The expression of Dicer and Drosha in matched normal tissues, tumours and lymph node metastases in triple negative breast cancer
1 Centre for Information-Based Medicine, Hunter Medical Research Institute, John Hunter Hospital, New Lambton Heights, NSW 2305, Australia
2 School of Biomedical Sciences and Pharmacy, Faculty of Health, University of Newcastle, Callaghan, NSW 2308, Australia
3 Hunter Area Pathology Service, John Hunter Hospital, New Lambton Heights, NSW 2305, Australia
4 Australian New Zealand Breast Cancer Trials Group and, Department of Surgical Oncology, Calvary Mater Newcastle Hospital, Waratah, NSW 2298, Australia
5 School of Medicine and Public Health, Faculty of Health, University of Newcastle, Callaghan, NSW 2308, Australia
BMC Cancer 2014, 14:253 doi:10.1186/1471-2407-14-253Published: 11 April 2014
Breast cancer is the most common malignancy in women world-wide. Triple negative breast cancer (TNBC) is a highly aggressive subtype that lacks expression of hormone receptors for estrogen, progesterone and human epidermal growth factor 2; and is associated with a high propensity for metastatic spread. Several studies have identified critical roles for microRNAs in breast cancer, but the role of two critical enzymes involved in microRNA biogenesis, Dicer and Drosha, is not well understood, particularly with respect to metastatic progression in this subtype.

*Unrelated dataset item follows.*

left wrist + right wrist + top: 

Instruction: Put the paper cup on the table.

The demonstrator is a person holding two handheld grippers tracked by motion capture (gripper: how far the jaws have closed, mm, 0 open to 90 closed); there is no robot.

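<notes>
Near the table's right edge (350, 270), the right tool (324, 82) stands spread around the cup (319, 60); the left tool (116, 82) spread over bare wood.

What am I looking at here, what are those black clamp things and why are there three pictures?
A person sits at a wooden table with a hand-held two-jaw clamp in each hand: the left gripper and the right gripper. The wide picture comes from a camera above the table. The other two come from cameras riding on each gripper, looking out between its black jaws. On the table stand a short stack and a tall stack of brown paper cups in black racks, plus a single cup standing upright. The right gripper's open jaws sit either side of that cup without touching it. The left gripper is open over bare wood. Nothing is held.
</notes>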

We examined the expression of Dicer and Drosha in a series of invasive 35 TNBCs with matched normal adjacent tissues (n = 18) and lymph node metastases (n = 15) using semi-quantitative real time RT-PCR. The relationship of their expression with clinical features including age at diagnosis, lymph node positivity and tumour size was analysed.

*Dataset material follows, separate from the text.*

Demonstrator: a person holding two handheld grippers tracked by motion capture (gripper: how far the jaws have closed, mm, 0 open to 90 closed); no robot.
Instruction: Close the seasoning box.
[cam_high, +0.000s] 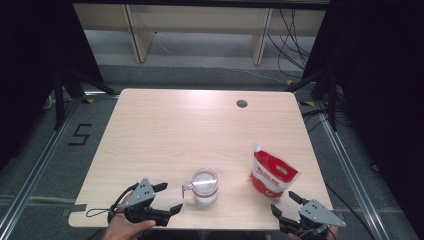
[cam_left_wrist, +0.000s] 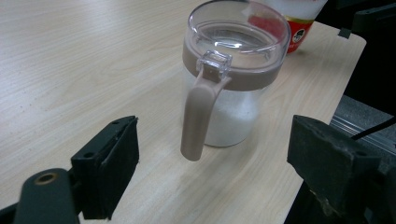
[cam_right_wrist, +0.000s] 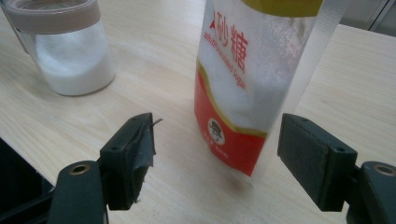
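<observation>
From the high view, a clear jar (cam_high: 205, 186) with a beige collar and handle stands near the front edge of the light wooden bench (cam_high: 175, 130), a little left of centre, with white granules inside. To its right, a red and white sugar pouch (cam_high: 271, 174) stands upright, its spout at the far left corner. The left tongs (cam_high: 171, 197) lie at the near left, spread wide and empty, pointing right toward the jar's handle but apart from it. The right tongs (cam_high: 285, 202) sit at the near right, just before the pouch, also wide with nothing in them. In the left gripper view, the jar (cam_left_wrist: 233, 79) stands beyond the spread tongs (cam_left_wrist: 243, 172), its handle (cam_left_wrist: 198, 116) hanging toward the camera, untouched. In the right gripper view, the pouch (cam_right_wrist: 252, 88) stands beyond the wide tongs (cam_right_wrist: 217, 163), neither pad pressing it; the jar (cam_right_wrist: 70, 51) is at the far left.
</observation>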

We report that Dicer was significantly decreased while Drosha was significantly increased in tumours when compared to normal adjacent tissues. While there was no difference in Drosha expression in lymph node metastases when compared to the primary tumour, Dicer was significantly increased. There was no correlation between the expression of either Dicer or Drosha to age at diagnosis, lymph node positivity and tumour size.
In conclusion, Dicer and Drosha are dysregulated in TNBC and matched lymph node metastases however, the clinical relevance of this is still not known. The altered expression of Dicer and Drosha may serve as markers for disrupted miRNA biogenesis in TNBC.